WHAT YOU SHOULD DO: Print every line of the listing below, starting with the line that holds "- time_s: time" and going on through the line that holds "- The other", both included, and print nothing else.

DATA:

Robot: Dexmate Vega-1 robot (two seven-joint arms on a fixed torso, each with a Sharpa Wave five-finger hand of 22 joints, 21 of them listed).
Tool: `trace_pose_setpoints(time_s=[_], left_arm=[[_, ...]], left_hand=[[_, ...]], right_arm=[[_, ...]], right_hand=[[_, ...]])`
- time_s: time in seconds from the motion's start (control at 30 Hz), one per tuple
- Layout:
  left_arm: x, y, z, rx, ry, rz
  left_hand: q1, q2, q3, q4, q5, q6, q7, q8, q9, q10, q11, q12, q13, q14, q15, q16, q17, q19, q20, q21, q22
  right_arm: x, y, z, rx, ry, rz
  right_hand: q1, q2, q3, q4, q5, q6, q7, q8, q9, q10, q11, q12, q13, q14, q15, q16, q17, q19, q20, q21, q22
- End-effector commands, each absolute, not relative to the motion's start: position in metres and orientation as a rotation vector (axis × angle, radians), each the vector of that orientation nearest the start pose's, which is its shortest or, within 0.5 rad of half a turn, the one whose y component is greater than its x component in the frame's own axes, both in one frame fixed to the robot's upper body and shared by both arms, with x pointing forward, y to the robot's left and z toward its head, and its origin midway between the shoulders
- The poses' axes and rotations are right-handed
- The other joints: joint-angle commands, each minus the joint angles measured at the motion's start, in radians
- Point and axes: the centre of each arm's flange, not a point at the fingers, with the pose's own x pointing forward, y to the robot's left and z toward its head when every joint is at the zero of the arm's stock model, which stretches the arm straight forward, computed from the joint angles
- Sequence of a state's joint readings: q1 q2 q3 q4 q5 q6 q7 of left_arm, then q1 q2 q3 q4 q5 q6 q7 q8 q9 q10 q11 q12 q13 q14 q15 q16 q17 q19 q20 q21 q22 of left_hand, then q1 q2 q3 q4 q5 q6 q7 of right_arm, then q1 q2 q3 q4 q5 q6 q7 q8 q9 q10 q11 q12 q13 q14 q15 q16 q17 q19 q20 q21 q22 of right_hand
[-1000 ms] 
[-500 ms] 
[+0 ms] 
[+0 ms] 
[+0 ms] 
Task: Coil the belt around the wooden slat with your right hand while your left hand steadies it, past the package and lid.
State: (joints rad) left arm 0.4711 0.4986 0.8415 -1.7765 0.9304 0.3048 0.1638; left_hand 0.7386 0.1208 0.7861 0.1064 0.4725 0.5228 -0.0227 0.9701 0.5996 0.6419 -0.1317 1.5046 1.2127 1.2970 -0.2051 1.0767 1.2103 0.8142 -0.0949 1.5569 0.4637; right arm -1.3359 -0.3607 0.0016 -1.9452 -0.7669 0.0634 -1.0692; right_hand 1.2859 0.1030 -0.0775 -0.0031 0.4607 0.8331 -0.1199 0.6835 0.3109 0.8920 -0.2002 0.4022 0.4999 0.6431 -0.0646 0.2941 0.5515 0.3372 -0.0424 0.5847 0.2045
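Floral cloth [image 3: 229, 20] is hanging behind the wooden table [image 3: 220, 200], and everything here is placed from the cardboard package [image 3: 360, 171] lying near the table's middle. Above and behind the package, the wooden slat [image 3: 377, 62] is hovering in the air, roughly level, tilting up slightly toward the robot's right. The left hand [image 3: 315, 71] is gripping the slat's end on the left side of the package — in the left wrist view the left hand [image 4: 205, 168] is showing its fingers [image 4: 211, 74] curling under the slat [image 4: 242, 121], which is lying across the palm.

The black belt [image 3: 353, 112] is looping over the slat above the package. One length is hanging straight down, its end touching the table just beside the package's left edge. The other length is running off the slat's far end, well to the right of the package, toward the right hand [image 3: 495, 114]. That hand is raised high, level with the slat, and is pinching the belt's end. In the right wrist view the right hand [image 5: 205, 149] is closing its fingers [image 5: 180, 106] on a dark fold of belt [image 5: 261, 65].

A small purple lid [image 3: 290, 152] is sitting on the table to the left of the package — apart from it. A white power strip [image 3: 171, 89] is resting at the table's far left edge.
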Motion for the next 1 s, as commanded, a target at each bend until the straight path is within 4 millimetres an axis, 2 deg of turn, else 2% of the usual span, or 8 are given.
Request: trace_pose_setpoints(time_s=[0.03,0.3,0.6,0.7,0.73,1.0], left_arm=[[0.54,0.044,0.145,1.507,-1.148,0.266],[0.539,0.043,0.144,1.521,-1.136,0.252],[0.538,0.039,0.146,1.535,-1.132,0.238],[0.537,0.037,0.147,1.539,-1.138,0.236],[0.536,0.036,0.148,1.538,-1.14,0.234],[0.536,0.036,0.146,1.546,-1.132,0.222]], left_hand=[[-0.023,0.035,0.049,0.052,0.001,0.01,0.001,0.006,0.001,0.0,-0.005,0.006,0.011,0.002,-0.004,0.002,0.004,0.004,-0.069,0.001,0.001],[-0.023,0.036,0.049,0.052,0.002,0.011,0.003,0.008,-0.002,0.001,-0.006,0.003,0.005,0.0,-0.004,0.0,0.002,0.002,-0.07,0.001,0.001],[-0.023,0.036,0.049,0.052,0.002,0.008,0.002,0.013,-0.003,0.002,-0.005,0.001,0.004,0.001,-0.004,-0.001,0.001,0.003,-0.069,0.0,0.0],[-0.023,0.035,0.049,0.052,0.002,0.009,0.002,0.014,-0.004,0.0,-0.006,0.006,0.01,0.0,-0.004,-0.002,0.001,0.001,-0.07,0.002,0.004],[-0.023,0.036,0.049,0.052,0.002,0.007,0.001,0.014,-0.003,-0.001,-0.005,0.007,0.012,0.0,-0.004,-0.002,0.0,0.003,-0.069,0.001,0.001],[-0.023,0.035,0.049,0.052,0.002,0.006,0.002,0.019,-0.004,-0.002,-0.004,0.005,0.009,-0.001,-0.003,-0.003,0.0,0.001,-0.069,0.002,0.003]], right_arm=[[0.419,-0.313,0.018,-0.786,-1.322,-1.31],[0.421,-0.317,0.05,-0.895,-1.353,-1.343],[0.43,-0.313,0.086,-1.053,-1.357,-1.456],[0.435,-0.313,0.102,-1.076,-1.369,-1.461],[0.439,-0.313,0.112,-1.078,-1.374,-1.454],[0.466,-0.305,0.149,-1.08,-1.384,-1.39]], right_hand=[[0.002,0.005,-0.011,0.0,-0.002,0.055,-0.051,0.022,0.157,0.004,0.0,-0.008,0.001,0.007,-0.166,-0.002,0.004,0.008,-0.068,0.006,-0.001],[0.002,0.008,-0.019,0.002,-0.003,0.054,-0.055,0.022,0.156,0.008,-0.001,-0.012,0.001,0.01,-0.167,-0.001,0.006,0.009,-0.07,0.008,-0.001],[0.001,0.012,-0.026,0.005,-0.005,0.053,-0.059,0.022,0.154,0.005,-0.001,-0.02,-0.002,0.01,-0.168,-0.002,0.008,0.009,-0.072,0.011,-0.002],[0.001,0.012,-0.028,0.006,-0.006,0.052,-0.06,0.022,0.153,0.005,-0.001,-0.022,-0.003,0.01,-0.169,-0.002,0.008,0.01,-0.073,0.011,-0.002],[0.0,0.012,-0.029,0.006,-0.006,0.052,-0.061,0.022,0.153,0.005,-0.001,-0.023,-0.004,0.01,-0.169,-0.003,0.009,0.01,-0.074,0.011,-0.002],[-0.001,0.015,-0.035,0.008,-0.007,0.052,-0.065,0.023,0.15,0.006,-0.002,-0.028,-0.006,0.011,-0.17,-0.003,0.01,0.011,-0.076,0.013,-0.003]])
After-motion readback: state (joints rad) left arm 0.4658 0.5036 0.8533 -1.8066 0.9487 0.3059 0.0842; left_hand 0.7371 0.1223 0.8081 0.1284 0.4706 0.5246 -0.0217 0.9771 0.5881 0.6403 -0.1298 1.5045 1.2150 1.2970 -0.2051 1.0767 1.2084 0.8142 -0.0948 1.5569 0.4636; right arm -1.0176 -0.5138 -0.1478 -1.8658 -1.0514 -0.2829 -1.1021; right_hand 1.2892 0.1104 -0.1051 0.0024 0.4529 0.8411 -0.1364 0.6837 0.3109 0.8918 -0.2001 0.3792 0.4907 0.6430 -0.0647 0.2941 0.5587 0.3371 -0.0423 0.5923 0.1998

REPLY:
- time_s: time in seconds from the motion's start (control at 30 Hz), one per tuple
- Layout:
  left_arm: x, y, z, rx, ry, rz
  left_hand: q1, q2, q3, q4, q5, q6, q7, q8, q9, q10, q11, q12, q13, q14, q15, q16, q17, q19, q20, q21, q22
  right_arm: x, y, z, rx, ry, rz
  right_hand: q1, q2, q3, q4, q5, q6, q7, q8, q9, q10, q11, q12, q13, q14, q15, q16, q17, q19, q20, q21, q22
- End-effector commands, each absolute, not relative to the motion's start: position in metres and orientation as a rotation vector (axis × angle, radians), each the vector of that orientation nearest the start pose's, which is its shortest or, within 0.5 rad of half a turn, the one whose y component is greater than its x component in the frame's own axes, both in one frame fixed to the robot's upper body and shared by both arms, with x pointing forward, y to the robot's left and z toward its head, and its origin midway between the shoulders
- The poses' axes and rotations are right-handed
- The other joints: joint-angle commands, each minus the joint angles measured at the motion's start, in radians

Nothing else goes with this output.